Work to complete
All records are to be restated word for word, with pictures excluded.

Stored dataset items

---*---

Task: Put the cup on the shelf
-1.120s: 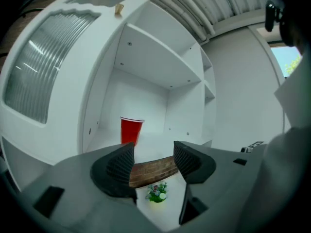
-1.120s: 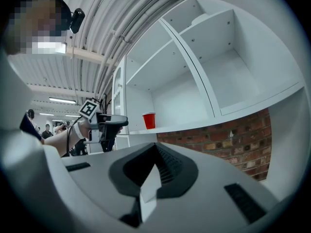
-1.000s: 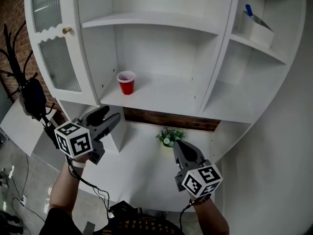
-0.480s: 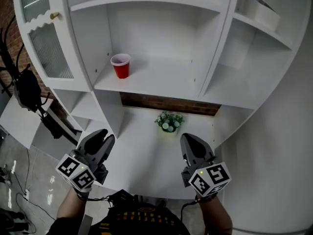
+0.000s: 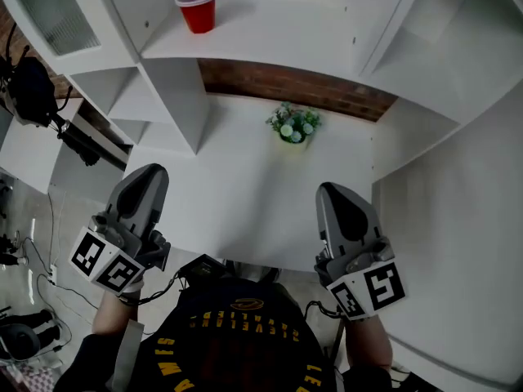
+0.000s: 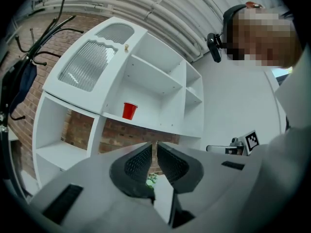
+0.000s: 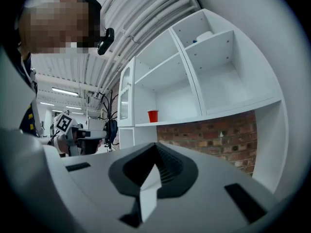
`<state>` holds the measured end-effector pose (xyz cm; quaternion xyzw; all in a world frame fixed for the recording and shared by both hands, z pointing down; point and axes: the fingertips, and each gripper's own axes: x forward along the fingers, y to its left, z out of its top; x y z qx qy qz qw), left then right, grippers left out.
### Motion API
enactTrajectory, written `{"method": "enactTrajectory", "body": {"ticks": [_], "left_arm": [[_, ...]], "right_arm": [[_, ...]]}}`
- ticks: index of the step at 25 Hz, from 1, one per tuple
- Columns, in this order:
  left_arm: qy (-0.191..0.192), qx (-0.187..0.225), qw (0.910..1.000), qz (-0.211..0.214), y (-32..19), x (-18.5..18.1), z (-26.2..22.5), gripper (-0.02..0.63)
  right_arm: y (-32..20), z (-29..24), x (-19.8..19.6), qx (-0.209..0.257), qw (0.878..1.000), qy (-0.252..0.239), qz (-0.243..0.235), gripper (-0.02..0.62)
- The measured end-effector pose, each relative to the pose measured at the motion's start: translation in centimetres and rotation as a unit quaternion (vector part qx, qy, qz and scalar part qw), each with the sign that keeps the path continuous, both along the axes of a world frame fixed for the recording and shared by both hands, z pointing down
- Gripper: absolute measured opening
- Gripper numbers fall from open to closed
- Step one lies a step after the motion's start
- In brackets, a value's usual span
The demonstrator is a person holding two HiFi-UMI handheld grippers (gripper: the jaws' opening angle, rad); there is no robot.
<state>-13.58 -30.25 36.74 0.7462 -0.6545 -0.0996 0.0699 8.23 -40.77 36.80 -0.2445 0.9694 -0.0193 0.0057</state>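
Observation:
The red cup (image 5: 197, 11) stands upright on the left end of the white cabinet's middle shelf (image 5: 270, 35), with nothing touching it. It also shows small and far off as the red cup (image 6: 129, 110) in the left gripper view and the red cup (image 7: 152, 115) in the right gripper view. My left gripper (image 5: 147, 174) is held low by the body, far from the cup, its jaws shut with nothing between them (image 6: 155, 147). My right gripper (image 5: 335, 193) hangs level with it on the right, also shut and empty (image 7: 155, 152).
A small potted plant (image 5: 292, 124) sits on the white counter (image 5: 245, 202) below the shelf, against a brick back wall. Cabinet dividers and side compartments (image 5: 167, 104) flank the counter. A dark bag on a coat rack (image 5: 29, 88) hangs at the left.
Both grippers have drawn back from the cabinet toward the body and lower in view. The left gripper's jaws went from wide open to shut. The cup stayed on the shelf.

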Motion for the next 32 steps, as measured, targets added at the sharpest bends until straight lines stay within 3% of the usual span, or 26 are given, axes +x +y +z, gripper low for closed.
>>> {"method": "enactTrajectory", "body": {"ticks": [7, 12, 21, 32], "left_arm": [[0.013, -0.014, 0.9998, -0.005, 1.1, 1.2, 2.0, 0.031], [0.015, -0.019, 0.9997, 0.01, 1.5, 2.1, 3.2, 0.031], [-0.014, -0.009, 0.9997, 0.02, 1.2, 3.1, 2.7, 0.031], [-0.006, -0.005, 0.9996, 0.028, 1.1, 3.1, 3.0, 0.031]], "right_arm": [[1.4, 2.6, 2.8, -0.024, 0.998, -0.039, 0.042, -0.003], [2.9, 5.2, 2.6, -0.065, 0.996, -0.049, 0.033, -0.003], [3.3, 4.5, 2.3, -0.042, 0.998, -0.034, 0.038, -0.003], [3.7, 4.6, 1.1, -0.031, 0.999, -0.028, 0.028, -0.003]]}}
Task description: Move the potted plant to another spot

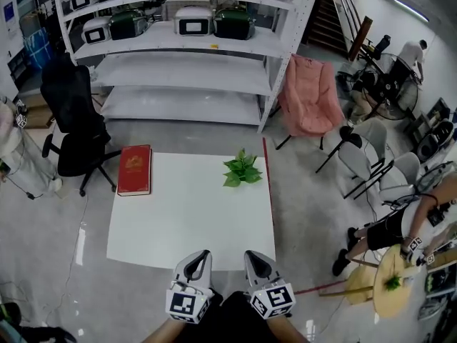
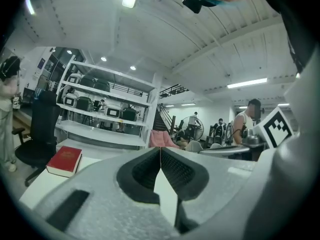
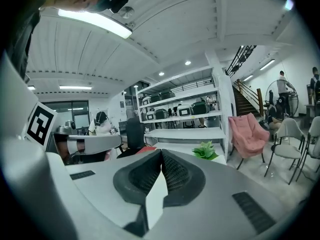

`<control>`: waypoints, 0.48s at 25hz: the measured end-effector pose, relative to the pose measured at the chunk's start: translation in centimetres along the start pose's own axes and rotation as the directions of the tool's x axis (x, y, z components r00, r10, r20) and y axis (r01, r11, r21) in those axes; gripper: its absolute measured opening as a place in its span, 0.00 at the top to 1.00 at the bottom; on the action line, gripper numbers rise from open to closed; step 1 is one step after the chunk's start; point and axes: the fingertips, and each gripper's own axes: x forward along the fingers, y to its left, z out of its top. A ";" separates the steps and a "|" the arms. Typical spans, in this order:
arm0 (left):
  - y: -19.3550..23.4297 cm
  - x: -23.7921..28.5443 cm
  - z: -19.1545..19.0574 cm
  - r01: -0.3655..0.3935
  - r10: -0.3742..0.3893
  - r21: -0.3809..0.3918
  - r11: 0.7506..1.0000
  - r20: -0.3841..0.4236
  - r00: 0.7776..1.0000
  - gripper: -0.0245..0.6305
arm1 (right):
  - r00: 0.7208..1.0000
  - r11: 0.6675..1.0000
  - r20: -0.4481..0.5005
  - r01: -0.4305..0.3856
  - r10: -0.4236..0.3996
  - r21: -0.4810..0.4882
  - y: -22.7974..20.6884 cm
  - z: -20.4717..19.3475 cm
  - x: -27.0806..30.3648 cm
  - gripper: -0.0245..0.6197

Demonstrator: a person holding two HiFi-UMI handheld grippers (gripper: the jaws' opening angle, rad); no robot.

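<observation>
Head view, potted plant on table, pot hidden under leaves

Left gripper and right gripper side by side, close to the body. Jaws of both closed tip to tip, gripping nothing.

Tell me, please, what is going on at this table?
A person holds a gripper in each hand at the near edge of the white table. The left gripper and right gripper are both shut and empty. The potted plant stands untouched near the far right edge; a red book lies far left.
</observation>
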 end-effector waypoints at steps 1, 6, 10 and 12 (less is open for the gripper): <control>0.4 0.1 0.1 0.003 -0.003 -0.003 1.000 0.000 1.000 0.93 | 1.000 1.000 -0.006 0.005 -0.006 -0.011 -0.1 0.1 0.4 0.94; 2.1 0.9 0.2 0.001 -0.001 -0.029 1.000 0.004 1.000 0.93 | 0.999 0.999 -0.029 0.024 -0.025 -0.033 -1.0 0.3 2.7 0.94; 3.1 1.5 0.4 0.000 0.000 -0.039 0.999 0.007 1.000 0.93 | 0.999 0.998 -0.040 0.026 -0.028 -0.057 -1.5 0.9 4.4 0.94; 3.5 1.9 0.6 -0.006 0.007 -0.045 0.999 0.005 1.000 0.93 | 0.998 0.997 -0.054 0.020 -0.024 -0.076 -1.9 1.0 5.3 0.94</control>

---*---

Answer below
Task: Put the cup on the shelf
-1.120s: 
-1.120s: 
-1.000s: 
-0.480s: 
+0.000s: 
+0.000s: 
+0.000s: 
`<state>` holds the measured end-effector pose (xyz cm; quaternion xyzw; all in a world frame fixed for the recording and shared by both hands, z pointing down; point and axes: the fingertips, and each gripper's own axes: x forward along the fingers, y to its left, z out of its top; x y z qx qy qz qw), left then right, grippers left out.
### Motion API
enactTrajectory, written `{"method": "enactTrajectory", "body": {"ticks": [_], "left_arm": [[_, ...]], "right_arm": [[_, ...]]}}`
- ticks: index of the step at 25 Hz, from 1, one per tuple
- Columns, in this order:
  left_arm: qy (-0.191..0.192), qx (-0.187..0.225), qw (0.910..1.000), qz (-0.211..0.214), y (-32..19), x (-18.5..18.1), z (-26.2..22.5), gripper (-0.02..0.63)
  right_arm: y (-32..20), z (-29..24), x (-19.8..19.6), qx (-0.209..0.257), qw (0.878..1.000), qy (-0.252..0.239), qz (-0.243..0.235), gripper (-0.02..0.62)
- The measured end-effector pose, each relative to the pose measured at the motion's start: translation in centimetres and rotation as a unit quaternion (vector part qx, qy, qz and scalar part qw), each with the sign that keeps the path continuous, both along the axes of a world frame fixed for the recording and shared by both hands, z pointing down
- Gripper: absolute measured opening
- Gripper numbers fall from open to closed
- Step one lies a step after the motion's start
- In brackets, a value's usual span
The demonstrator is a person holding two HiFi-UMI handheld grippers (gripper: the jaws' opening angle, rad); there is no robot.
<state>-13.58 -30.25 36.74 0.7462 -0.6545 -0.0996 0.0699 8.23 -40.77 36.80 -0.2445 0.9694 -0.0193 0.0057</state>
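Observation:
The red cup (image 5: 197, 11) stands upright on the left end of the white cabinet's middle shelf (image 5: 270, 35), with nothing touching it. It also shows small and far off as the red cup (image 6: 129, 110) in the left gripper view and the red cup (image 7: 152, 115) in the right gripper view. My left gripper (image 5: 147, 174) is held low by the body, far from the cup, its jaws shut with nothing between them (image 6: 155, 147). My right gripper (image 5: 335, 193) hangs level with it on the right, also shut and empty (image 7: 155, 152).
A small potted plant (image 5: 292, 124) sits on the white counter (image 5: 245, 202) below the shelf, against a brick back wall. Cabinet dividers and side compartments (image 5: 167, 104) flank the counter. A dark bag on a coat rack (image 5: 29, 88) hangs at the left.
Both grippers have drawn back from the cabinet toward the body and lower in view. The left gripper's jaws went from wide open to shut. The cup stayed on the shelf.
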
Motion for the next 32 steps, as measured, targets added at the sharpest bends until straight lines stay within 3% of the usual span, or 26 are given, axes +x +y +z, gripper low for closed.
>>> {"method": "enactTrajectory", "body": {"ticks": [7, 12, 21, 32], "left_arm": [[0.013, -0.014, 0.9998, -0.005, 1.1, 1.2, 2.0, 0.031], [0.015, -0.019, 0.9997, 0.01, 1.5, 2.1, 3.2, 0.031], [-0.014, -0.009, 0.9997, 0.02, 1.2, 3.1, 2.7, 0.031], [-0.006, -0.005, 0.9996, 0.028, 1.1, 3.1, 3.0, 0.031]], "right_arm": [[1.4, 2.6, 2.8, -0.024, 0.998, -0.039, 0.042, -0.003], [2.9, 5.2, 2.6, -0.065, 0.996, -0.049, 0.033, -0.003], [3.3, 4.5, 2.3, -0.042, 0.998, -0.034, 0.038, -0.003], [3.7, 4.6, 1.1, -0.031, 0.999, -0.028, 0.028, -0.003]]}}
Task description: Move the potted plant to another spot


`<control>`: waypoints, 0.48s at 25hz: the measured end-effector pose, relative to the pose measured at the chunk's start: translation in centimetres along the start pose's own axes and rotation as the directions of the tool's x axis (x, y, z components r00, r10, r20) and y axis (r01, r11, r21) in those axes; gripper: its absolute measured opening as a place in its span, 0.00 at the top to 1.00 at the bottom; on the action line, gripper numbers rise from open to closed; step 1 is one step after the chunk's start; point and axes: the fingertips, and each gripper's own axes: x forward along the fingers, y to its left, z out of its top. A ";" separates the steps and a "|" the arms. Typical spans, in this order:
arm0 (left):
  - y: -19.3550..23.4297 cm
  - x: -23.7921..28.5443 cm
  - z: -19.1545..19.0574 cm
  - r01: -0.3655..0.3935
  - r10: -0.3742..0.3893
  - r21: -0.3809..0.3918
  - r11: 0.7506..1.0000
  - r20: -0.3841..0.4236
  - r00: 0.7776..1.0000
  - gripper: -0.0245..0.6305
arm1 (right):
  - r00: 0.7208..1.0000
  - r11: 0.6675..1.0000
  - r20: -0.4481..0.5005
  - r01: -0.4305..0.3856
  - r10: -0.4236..0.3996
  - r21: -0.4810..0.4882
  - y: -22.7974..20.6884 cm
  - z: -20.4717..19.3475 cm
  - x: -27.0806..30.3648 cm
  - gripper: -0.0245..0.6197

Demonstrator: a person holding two HiFi-UMI handheld grippers (gripper: the jaws' opening angle, rad); no robot.

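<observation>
Head view, potted plant on table, pot hidden under leaves

Left gripper and right gripper side by side, close to the body. Jaws of both closed tip to tip, gripping nothing.

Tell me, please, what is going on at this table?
A person holds a gripper in each hand at the near edge of the white table. The left gripper and right gripper are both shut and empty. The potted plant stands untouched near the far right edge; a red book lies far left.
</observation>
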 end-effector waypoints at steps 1, 6, 10 and 12 (less is open for the gripper): <control>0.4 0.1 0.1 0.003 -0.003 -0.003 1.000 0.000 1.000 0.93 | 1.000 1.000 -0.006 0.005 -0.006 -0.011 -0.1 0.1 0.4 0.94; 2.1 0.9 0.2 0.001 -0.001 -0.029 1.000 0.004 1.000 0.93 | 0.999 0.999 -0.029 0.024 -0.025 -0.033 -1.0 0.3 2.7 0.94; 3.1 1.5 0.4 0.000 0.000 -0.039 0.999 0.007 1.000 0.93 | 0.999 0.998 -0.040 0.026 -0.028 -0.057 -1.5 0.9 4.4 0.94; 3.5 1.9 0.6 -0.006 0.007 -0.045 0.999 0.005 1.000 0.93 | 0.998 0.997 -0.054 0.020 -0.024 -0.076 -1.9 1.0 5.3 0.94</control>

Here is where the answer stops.